** Opening INFORMATION SUPPLIED block **

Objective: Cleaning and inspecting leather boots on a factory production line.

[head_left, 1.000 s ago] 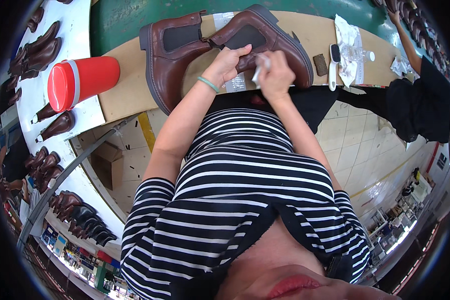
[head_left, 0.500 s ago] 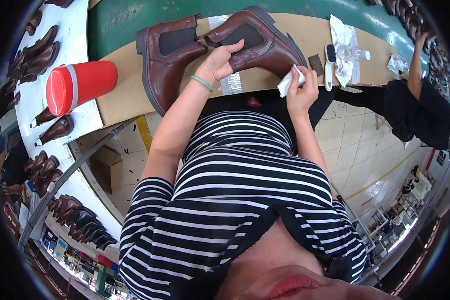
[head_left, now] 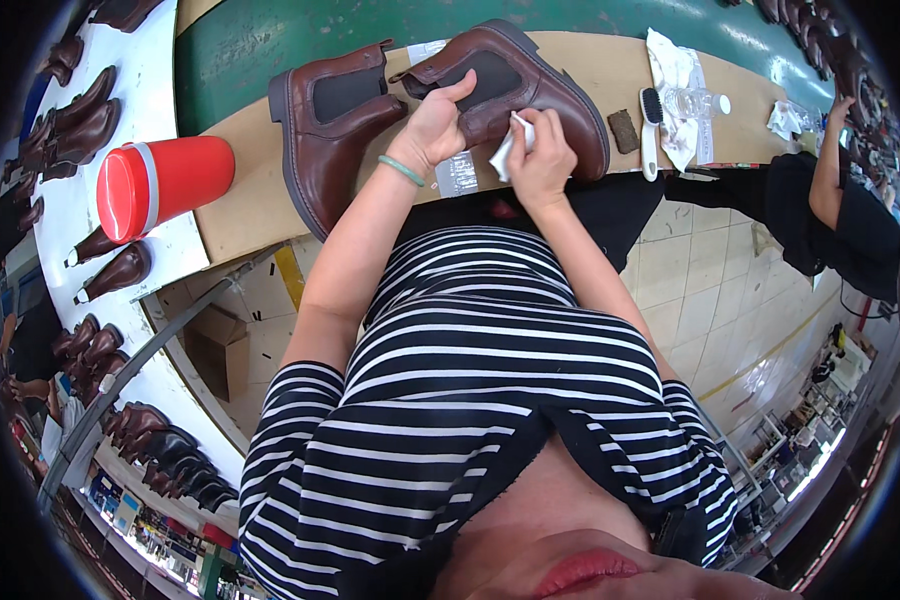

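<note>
Two brown leather ankle boots with dark elastic side panels lie on their sides on a cardboard-covered bench. My left hand (head_left: 435, 128), with a green bangle at the wrist, grips the right-hand boot (head_left: 574, 112) near its shaft; the thumb lies along the elastic panel and the other fingers are partly hidden beneath. A folded white cloth (head_left: 503, 158) is pinched in my right hand (head_left: 544, 165), which presses it on the leather between instep and toe. The left-hand boot (head_left: 315, 175) rests beside my left forearm, untouched by my right hand.
Right of the boots lie a brown block (head_left: 623, 131), a white-handled brush (head_left: 650, 135), a crumpled white cloth (head_left: 667, 70) and a clear plastic bottle (head_left: 698, 103). A red container (head_left: 170, 182) stands at left, near several other boots. Another person (head_left: 850, 220) works at far right.
My right hand has moved left with the white cloth, from the boot's toe toward its instep. My left hand keeps its hold, and the boots have shifted slightly.
</note>
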Tool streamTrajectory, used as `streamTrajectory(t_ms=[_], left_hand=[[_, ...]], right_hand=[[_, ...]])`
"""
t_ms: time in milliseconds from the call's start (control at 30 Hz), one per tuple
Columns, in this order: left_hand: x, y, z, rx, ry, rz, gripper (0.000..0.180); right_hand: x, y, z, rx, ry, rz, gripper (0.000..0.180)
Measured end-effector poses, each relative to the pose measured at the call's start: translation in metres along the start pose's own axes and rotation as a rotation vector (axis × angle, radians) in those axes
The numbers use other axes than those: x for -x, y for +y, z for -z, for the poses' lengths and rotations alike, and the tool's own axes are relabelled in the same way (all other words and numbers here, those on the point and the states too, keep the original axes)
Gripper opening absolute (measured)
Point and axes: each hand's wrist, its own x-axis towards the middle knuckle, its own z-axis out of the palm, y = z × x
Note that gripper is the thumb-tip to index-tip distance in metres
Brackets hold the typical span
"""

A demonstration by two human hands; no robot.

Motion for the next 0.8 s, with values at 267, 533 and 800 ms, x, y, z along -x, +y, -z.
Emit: streamTrajectory(t_ms=[267,533,800], left_hand=[[0.000,-0.004,-0.009,-0.078,0.099,-0.042,0.046],[0.005,-0.002,-0.005,-0.040,0.094,-0.069,0.052],[0.014,-0.007,0.004,0.039,0.024,-0.148,0.056]], right_hand=[[-0.004,-0.002,-0.002,-0.122,0.056,0.024,0.009],[-0.014,0.013,0.021,0.137,-0.003,-0.059,0.007],[-0.047,0.026,0.031,0.401,-0.057,-0.024,0.010]])
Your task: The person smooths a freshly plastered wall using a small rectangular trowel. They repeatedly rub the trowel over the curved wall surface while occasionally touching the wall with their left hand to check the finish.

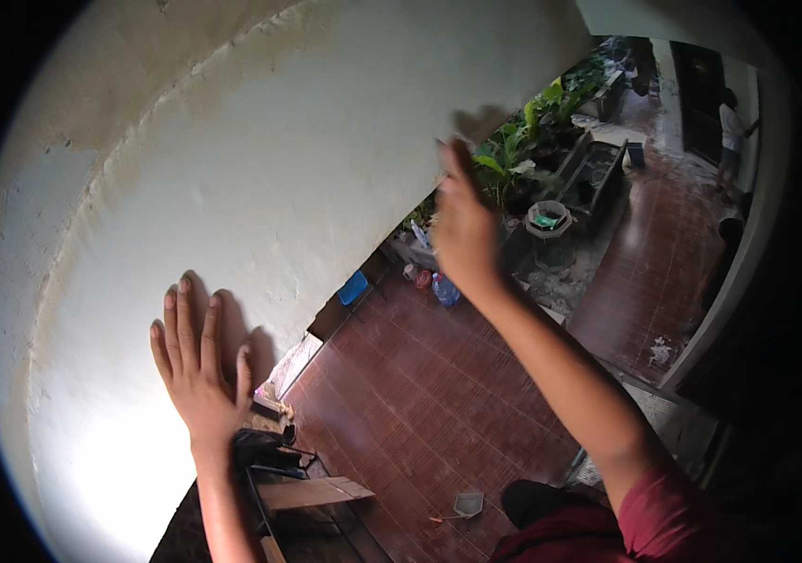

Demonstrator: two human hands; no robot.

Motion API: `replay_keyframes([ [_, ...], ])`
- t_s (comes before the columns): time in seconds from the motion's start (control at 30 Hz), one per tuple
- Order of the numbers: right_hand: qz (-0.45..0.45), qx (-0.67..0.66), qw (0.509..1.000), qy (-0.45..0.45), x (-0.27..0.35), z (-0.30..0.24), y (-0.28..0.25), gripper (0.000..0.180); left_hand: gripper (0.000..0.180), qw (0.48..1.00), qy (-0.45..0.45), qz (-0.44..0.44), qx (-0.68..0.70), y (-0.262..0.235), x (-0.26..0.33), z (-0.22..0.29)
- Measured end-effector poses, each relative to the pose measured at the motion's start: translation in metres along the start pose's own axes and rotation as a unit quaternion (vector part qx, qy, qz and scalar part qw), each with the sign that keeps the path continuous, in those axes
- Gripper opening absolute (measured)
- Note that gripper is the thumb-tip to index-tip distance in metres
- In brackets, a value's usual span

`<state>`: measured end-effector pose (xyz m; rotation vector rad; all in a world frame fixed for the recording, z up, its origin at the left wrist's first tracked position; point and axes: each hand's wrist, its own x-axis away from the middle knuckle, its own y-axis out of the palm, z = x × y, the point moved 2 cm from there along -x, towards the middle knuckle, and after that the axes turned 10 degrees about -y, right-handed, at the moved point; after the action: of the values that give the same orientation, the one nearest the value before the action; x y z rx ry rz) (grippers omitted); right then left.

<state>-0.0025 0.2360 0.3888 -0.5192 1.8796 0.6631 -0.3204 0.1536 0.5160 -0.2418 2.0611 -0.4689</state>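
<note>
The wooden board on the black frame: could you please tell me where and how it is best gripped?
The wooden board is probably best gripped at its right end, from the right, pinching top and underside: it looks flat, and that end seems to jut past the black frame.

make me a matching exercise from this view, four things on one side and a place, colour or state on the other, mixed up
Things:
1. left hand
2. right hand
3. leafy plants
4. grey pan

Matches:
A. green
B. on the red-brown floor
C. fingers spread, at the pale wall
D. higher in view, by the wall's edge

Pairs: 1-C, 2-D, 3-A, 4-B
</note>
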Motion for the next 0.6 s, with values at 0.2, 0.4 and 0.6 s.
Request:
replay_keyframes([
  [0.2,0.015,-0.015,0.999,-0.04,-0.008,-0.07,0.061,0.059,0.054,1.0,-0.011,0.002,-0.026,0.008,0.01,-0.007],
  [0.4,0.025,0.027,0.999,0.009,-0.012,-0.068,0.057,0.055,0.055,1.0,-0.001,-0.006,-0.026,0.005,0.008,-0.009],
  [0.6,0.007,0.012,0.999,-0.046,0.002,-0.091,0.063,0.056,0.056,1.0,-0.012,-0.019,-0.019,0.004,0.011,-0.009],
])
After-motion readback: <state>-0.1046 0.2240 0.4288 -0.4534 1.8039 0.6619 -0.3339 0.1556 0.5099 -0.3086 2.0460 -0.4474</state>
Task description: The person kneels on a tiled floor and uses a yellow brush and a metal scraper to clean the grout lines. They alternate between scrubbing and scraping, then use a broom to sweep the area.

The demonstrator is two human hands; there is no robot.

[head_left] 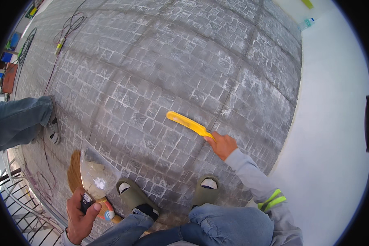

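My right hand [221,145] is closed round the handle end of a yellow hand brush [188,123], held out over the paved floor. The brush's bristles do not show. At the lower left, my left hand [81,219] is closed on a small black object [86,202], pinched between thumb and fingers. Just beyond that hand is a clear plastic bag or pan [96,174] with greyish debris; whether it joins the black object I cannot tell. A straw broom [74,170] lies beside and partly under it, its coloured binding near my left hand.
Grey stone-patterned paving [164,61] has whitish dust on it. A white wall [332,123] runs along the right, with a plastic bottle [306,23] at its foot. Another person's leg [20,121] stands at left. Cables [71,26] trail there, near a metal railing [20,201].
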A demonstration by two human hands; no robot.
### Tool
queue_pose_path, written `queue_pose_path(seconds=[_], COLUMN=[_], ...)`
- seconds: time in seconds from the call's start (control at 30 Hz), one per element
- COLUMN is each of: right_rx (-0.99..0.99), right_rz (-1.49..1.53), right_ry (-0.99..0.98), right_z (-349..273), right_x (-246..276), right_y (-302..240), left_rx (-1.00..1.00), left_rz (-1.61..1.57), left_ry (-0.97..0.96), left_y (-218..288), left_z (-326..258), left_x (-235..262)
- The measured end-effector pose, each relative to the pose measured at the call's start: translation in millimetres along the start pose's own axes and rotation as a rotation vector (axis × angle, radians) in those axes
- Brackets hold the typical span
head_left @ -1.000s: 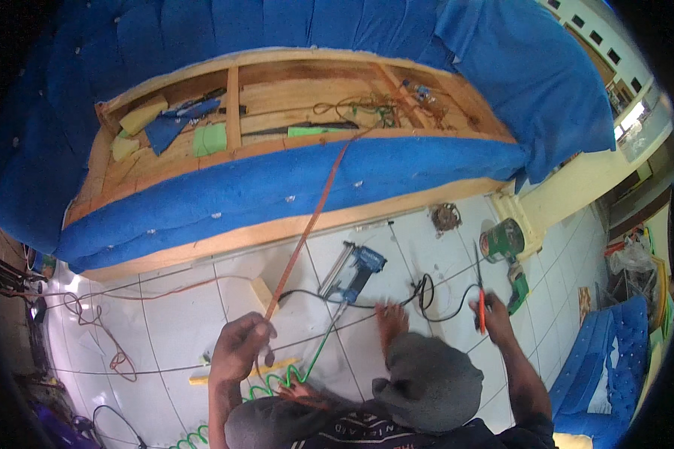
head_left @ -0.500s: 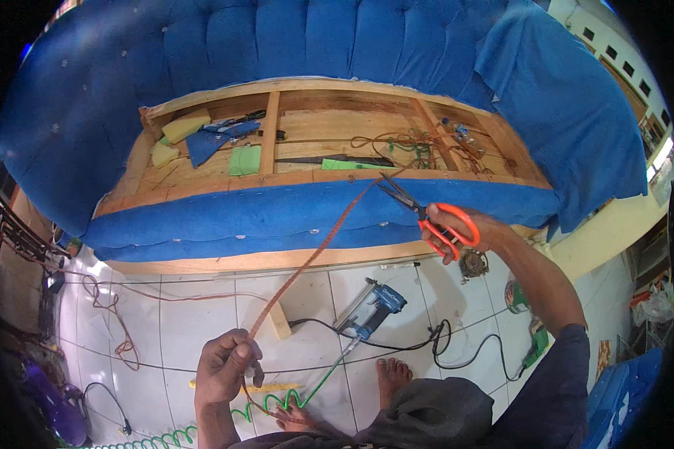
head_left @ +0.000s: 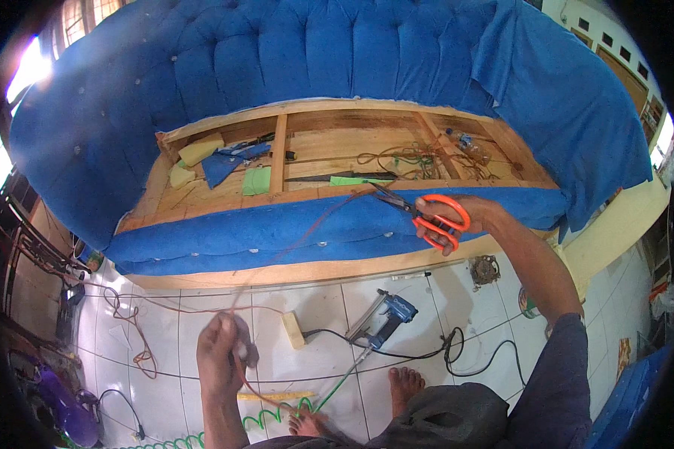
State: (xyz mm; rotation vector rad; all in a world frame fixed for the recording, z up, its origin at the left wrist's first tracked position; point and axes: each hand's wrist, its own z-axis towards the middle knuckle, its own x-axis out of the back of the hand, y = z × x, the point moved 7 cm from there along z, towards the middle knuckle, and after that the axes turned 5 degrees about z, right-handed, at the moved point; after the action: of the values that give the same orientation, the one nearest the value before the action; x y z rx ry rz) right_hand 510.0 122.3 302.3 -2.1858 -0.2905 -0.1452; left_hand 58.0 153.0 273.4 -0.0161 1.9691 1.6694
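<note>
Left hand [head_left: 221, 346]: closed in a pinch, thumb pressed toward bent fingers, with hold of a strip [head_left: 307, 236]; the fingertips are blurred
Right hand [head_left: 478, 211]: well up and to the right of the left one, fingers curled through and around the handles of scissors [head_left: 418, 221]
Strip: narrow, reddish-brown, smeared by blur; it slants from the left hand up toward the scissor tips, and a tail hangs below that hand; whether the blades touch it I cannot tell
Scissors: smooth, rounded orange loops in the right hand, dark tapering metal blades pointing up and left from it
Sofa [head_left: 307, 67]: plush blue cloth, buttoned and pleated over a curved back above both hands, with a padded front roll behind the scissors
Wooden frame [head_left: 278, 153]: bare pale planks and crosspieces beyond the hands; inside, left of the right hand, yellow foam chunks [head_left: 201, 150], a pointed blue cloth scrap [head_left: 219, 169] and a flat green piece [head_left: 257, 181]
Tangle [head_left: 425, 156]: thin looping strands above the right hand
Tile floor [head_left: 273, 363]: glossy white squares beneath both hands
Air tool [head_left: 393, 318]: angular blue body below the right hand, joined to a green hose [head_left: 341, 380] that coils like a spring
Block [head_left: 293, 330]: pale, oblong, near the left hand on its right
</note>
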Motion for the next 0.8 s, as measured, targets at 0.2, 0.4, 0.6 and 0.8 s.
queue_pose_path(seconds=[0.2,0.4,0.6,0.8], right_rx=[0.011,-0.001,0.044,0.123], right_rz=[-0.019,-0.060,0.061,-0.222], right_ry=[-0.018,-0.006,0.106,0.304], right_z=[-7,-7,7,5], right_x=[4,6,4,-4], right_y=[0,-1,4,4], left_rx=[0.002,-0.065,-0.084,-0.100], left_rz=[-0.227,-0.253,-0.249,-0.268], left_ry=[0.056,0.023,0.016,0.009], left_y=[8,17,18,11], left_z=[40,27,16,13], left_x=[9,7,7,19])
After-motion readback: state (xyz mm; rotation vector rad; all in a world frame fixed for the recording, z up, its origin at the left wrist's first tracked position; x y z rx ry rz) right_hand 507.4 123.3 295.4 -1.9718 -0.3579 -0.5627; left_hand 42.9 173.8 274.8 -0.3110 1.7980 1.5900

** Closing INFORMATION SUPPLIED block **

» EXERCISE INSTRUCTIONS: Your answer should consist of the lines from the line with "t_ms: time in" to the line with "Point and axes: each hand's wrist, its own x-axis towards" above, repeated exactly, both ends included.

» THE COMPLETED TASK:
t_ms: time in milliseconds from the call's start (control at 30 Hz), one per tuple
Columns, in this order: left_hand: x, y, z, rx, ry, rz, gripper (0.000..0.180); right_hand: x, y, z, rx, ry, rz, gripper (0.000..0.180)
Measured end-effector poses, each relative to the pose measured at the call's start: translation in metres along the start pose's own axes and rotation as a rotation vector (axis × angle, radians) in those axes
The numbers use other axes than those: x for -x, y for +y, z for -z, for the poses' lengths and rotations alike, and the tool's own axes are relabelled in the same way (all other words and numbers here, those on the point and the states too, keep the original axes)
Gripper opening absolute (measured)
Point and axes: each hand's wrist, its own x-axis towards the middle knuckle, its own z-axis out of the palm, y = z × x

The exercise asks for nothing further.